Na noite anterior ao Dia da Consciência Negra, um crime brutal: em Porto Alegre, João Alberto Silveira Freitas, um homem negro, foi brutalmente assassinado pelos seguranças (um deles seria PM) de um mercado da rede Carrefour. Nada mais emblemático em um país onde o racismo faz parte da estrutura da própria sociedade; sendo, por isso, muitas vezes, inconsciente.

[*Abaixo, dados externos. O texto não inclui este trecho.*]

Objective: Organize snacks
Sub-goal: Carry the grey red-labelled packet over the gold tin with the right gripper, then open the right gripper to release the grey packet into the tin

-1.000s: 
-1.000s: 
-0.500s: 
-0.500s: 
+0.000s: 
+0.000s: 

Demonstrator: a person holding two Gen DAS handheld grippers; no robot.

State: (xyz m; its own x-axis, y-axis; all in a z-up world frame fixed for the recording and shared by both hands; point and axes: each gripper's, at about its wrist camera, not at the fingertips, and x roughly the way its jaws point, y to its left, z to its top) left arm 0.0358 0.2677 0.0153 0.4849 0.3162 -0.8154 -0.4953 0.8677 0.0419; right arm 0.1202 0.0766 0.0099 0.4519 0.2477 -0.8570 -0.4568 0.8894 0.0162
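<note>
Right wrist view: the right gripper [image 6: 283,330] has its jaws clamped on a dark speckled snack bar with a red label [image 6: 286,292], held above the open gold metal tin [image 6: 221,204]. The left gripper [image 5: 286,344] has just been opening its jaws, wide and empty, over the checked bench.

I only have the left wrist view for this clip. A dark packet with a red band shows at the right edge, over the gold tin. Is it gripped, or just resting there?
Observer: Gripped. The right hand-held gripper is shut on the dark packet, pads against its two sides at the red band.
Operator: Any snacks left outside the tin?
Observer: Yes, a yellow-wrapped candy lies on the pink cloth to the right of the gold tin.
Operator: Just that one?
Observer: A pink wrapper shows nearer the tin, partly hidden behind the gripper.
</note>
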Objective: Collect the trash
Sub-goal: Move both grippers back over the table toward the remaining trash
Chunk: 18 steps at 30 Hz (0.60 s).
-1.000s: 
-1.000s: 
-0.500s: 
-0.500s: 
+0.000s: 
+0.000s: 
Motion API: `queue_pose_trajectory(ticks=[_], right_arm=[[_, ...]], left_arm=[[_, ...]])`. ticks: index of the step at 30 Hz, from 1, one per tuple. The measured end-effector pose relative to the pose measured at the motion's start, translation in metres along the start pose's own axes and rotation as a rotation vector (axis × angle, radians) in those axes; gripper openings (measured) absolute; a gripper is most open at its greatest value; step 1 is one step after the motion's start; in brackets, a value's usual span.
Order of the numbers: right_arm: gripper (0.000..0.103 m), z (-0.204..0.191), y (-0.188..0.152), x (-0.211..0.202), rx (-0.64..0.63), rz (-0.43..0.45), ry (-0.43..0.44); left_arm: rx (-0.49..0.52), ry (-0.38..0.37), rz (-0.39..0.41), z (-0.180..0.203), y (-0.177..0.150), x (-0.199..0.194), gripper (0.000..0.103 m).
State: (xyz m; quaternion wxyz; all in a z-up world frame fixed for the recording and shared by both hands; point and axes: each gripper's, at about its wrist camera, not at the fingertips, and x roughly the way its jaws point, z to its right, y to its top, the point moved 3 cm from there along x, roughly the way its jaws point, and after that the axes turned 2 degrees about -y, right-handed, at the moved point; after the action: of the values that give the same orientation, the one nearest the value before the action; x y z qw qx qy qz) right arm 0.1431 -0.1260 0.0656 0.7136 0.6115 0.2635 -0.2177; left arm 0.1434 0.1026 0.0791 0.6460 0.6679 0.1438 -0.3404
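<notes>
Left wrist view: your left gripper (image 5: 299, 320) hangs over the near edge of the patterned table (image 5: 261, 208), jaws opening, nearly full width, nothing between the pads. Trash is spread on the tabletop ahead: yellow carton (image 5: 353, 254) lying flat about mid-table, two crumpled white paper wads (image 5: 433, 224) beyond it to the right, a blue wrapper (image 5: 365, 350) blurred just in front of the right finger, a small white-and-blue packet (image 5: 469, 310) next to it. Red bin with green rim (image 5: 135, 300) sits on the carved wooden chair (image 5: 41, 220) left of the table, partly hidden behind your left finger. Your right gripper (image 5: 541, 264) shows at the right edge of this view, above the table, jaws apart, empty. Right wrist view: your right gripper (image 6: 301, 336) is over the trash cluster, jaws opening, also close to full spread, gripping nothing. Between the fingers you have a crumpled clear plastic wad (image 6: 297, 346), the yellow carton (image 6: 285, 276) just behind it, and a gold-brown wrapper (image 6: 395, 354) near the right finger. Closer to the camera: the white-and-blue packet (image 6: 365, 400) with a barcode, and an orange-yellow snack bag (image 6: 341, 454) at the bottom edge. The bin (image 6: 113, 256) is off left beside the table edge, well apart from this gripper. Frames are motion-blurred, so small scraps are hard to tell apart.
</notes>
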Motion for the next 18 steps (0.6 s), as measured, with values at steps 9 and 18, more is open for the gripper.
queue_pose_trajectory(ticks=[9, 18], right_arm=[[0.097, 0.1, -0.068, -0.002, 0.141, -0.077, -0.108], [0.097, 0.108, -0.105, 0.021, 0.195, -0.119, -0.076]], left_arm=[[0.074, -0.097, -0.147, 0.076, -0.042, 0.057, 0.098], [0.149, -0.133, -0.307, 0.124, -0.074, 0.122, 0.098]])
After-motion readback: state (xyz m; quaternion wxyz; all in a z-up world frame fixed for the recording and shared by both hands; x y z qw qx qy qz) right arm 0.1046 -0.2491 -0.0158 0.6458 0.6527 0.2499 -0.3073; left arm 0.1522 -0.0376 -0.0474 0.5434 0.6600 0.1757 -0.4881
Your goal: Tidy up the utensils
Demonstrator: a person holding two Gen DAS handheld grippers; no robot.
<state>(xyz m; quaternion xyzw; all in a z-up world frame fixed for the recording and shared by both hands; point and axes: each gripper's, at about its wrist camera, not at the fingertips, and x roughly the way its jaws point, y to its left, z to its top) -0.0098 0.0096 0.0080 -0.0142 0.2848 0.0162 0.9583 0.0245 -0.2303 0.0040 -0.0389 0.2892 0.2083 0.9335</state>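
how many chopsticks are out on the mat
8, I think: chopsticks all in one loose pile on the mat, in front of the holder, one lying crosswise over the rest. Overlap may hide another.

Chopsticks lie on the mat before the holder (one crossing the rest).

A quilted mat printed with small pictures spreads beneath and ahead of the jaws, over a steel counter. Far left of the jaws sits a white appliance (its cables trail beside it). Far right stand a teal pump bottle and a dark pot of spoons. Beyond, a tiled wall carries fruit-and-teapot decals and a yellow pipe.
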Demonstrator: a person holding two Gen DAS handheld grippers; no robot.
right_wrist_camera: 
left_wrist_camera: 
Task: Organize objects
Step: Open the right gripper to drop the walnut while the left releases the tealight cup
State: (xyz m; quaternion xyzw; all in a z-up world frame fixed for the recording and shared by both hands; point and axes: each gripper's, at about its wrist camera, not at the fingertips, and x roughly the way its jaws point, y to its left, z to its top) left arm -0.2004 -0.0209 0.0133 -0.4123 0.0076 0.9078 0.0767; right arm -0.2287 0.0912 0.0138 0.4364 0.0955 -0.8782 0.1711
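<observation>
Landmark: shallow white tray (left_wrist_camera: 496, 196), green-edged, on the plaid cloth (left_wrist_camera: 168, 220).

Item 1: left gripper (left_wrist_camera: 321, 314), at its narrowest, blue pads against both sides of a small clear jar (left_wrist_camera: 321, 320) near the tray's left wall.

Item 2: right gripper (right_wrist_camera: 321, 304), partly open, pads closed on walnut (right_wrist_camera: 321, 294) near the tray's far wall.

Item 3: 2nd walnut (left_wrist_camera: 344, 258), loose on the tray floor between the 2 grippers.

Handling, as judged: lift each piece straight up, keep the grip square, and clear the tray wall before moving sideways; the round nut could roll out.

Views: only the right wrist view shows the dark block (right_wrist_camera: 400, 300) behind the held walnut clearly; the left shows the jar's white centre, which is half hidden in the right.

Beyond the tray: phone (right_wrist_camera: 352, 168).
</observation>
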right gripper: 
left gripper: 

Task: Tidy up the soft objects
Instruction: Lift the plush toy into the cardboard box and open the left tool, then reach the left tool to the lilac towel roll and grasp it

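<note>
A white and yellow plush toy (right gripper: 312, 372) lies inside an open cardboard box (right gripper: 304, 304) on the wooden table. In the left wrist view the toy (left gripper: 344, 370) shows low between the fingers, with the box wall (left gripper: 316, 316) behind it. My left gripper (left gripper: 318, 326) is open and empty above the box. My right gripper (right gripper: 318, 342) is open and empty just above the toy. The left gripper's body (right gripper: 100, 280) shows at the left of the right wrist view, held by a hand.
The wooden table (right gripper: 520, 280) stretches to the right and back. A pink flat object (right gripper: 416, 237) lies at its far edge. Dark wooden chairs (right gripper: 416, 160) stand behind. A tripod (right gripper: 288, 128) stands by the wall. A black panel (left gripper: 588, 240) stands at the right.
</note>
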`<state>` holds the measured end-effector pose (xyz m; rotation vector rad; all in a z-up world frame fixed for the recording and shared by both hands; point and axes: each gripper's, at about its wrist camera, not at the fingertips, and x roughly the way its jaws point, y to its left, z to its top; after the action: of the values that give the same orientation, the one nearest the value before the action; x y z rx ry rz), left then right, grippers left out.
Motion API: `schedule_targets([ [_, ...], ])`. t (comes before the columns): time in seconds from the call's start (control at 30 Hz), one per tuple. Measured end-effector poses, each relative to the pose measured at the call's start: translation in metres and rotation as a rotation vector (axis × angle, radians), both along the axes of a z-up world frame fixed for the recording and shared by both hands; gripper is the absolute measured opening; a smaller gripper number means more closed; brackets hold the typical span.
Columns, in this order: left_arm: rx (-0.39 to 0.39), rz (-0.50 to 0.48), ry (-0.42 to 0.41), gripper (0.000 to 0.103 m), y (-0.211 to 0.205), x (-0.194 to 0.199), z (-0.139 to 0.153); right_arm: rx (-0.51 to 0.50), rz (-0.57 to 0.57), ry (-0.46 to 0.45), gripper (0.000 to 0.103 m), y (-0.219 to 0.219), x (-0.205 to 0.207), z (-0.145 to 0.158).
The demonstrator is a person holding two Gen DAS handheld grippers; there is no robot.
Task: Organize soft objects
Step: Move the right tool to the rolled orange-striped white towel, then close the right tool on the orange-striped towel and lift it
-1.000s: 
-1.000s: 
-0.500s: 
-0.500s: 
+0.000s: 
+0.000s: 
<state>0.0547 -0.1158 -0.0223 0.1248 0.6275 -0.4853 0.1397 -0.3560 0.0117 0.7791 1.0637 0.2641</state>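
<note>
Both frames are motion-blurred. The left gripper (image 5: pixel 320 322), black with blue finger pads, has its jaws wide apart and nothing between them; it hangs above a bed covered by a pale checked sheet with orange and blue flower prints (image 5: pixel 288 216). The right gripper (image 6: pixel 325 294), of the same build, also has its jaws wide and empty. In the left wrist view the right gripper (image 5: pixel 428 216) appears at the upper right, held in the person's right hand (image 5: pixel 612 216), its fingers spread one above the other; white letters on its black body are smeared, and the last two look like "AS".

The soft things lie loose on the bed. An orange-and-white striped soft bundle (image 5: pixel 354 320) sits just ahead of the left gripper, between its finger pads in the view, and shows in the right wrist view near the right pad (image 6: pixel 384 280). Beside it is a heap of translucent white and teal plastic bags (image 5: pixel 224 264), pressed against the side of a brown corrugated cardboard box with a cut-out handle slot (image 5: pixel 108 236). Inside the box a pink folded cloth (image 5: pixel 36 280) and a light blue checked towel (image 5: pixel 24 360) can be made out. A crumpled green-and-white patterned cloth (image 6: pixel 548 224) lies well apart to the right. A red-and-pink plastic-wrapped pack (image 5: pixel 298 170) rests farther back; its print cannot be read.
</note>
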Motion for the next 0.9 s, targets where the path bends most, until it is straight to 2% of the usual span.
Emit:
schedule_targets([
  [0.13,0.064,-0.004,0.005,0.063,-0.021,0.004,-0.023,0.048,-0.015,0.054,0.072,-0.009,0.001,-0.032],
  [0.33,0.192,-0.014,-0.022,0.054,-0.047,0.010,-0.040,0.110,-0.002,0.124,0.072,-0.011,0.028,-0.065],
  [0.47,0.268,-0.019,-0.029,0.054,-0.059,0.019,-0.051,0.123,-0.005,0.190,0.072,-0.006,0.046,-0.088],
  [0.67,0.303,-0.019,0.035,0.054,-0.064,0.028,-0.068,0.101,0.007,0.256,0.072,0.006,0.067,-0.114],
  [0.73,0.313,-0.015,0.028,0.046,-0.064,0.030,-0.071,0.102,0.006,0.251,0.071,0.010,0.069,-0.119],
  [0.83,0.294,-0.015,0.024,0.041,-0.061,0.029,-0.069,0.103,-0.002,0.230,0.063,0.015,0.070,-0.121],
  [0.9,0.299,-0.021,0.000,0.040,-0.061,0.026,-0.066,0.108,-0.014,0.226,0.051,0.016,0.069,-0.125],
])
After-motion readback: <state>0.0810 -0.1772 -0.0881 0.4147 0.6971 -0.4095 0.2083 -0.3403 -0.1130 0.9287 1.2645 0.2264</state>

Obviamente, a maioria da população brasileira [branca e não-branca (aqui incluem-se os chamados pardos, e os negros) chocou-se com o ocorrido; entretanto, a maneira de cada um interpretar o fato está atrelada ao seu lugar social definido pela cor da pele. Em outras palavras, para compreender, de maneira mais abrangente, como o racismo se manifesta no dia-a-dia (e nesse caso, em específico), é preciso ser negro; é preciso, ao menos, buscar enxergar o caso a partir da ótica do negro.
Eu sou negro; vivo há dez anos em Porto Alegre; também já fui ‘escoltado’ enquanto fazia compras em mercados, enquanto passeava em um shopping; já senti a diferença de tratamento em restaurantes e cafeterias quando estava com amigos brancos, e quando estava entre amigos negros. Neusa Santos nos diz o porquê disso: no livro ‘Tornar-se negro’, fala que "a sociedade escravista, ao transformar o negro em escravo (...) demarcou o seu lugar, a maneira de tratar e ser tratado (...) o paralelismo entre cor negra e posição social inferior”.
Chegando ao Brasil como mercadoria, sem nome e sem família, o negro não era uma pessoa, não possuía direitos sociais, não possuía dignidade. Séculos depois, inegavelmente, avanços aconteceram, e os negros estão, aparentemente, integrados à sociedade. “Mas por que ‘aparentemente’, se os negros agora podem trabalhar, constituir família, são cidadãos reconhecidos, possuem inclusive cotas para ‘facilitar’ sua integração social?” - alguém perguntará. “Ora, - eu respondo -, porque a demarcação estabelecida pela sociedade escravista continua no inconsciente social, nos diferentes tratamentos que, à margem e mesmo dentro da lei, os negros recebem em interações diárias. Tratamentos esses que vão do racismo velado de uma abordagem diferente até a violência extrema que resulta em morte. Em todos os casos, a vida do negro, junto da sua própria condição de ser humano, é vista como passível de menosprezo.
Estruturado na sociedade, o racismo adquire essa manifestação passiva. Isto é, ele não se resume apenas a sua exteriorização através de uma ofensa, mas de um conjunto de condutas já tão enraizadas na sociedade que, muitas vezes, não são sequer percebidas. Vejamos: é possível até que os seguranças do Carrefour tenham amigos negros, tenham avós negra, que não se vejam como racistas; e mais, que pensem isso com profunda honestidade. Porém, o racismo estrutural os ensina que, quando um negro entra em um estabelecimento, ele é suspeito. O motivo? Puro e simples: sua negritude.
Djamila Ribeiro, em ‘Pequeno Manual Antiracista’, fala de uma pesquisa feita em 1995 na qual 89% dos brasileiros afirmavam existir racismo no Brasil, mas que 90% não se identificava como racista. Ora, isso demonstra como a população consegue ver o racismo que é expressado no âmbito externo, mas é incapaz de perceber aquele que está dentro nos posicionamentos inconscientes.
João Alberto foi mais uma vítima de um sistema que enxerga negros como inferiores. A última informação que tenho é que seus assassinos já foram presos. Mas o verdadeiro culpado, o sistema que ensina que negros são propensos a serem bandidos e que são inferiores aos brancos, este continua a todo vapor, inclusive buscando outras justificativas para a atitude dos seguranças (João teria histórico de agressão contra mulheres, passagem pela polícia, teria xingado os atendentes). Entretanto, essas narrativas ignoram que um branco na mesma situação dificilmente teria sido morto (basta pegar os indicadores de violência policial, os dados de morte violenta: a grande maioria das vítimas nesses casos são negros). O branco teria sido levado preso, mantendo parte de sua dignidade. O racismo estrutural ensina que a vida de uma pessoa branca deve ser considerada, e que a vida de uma pessoa negra não tem valor.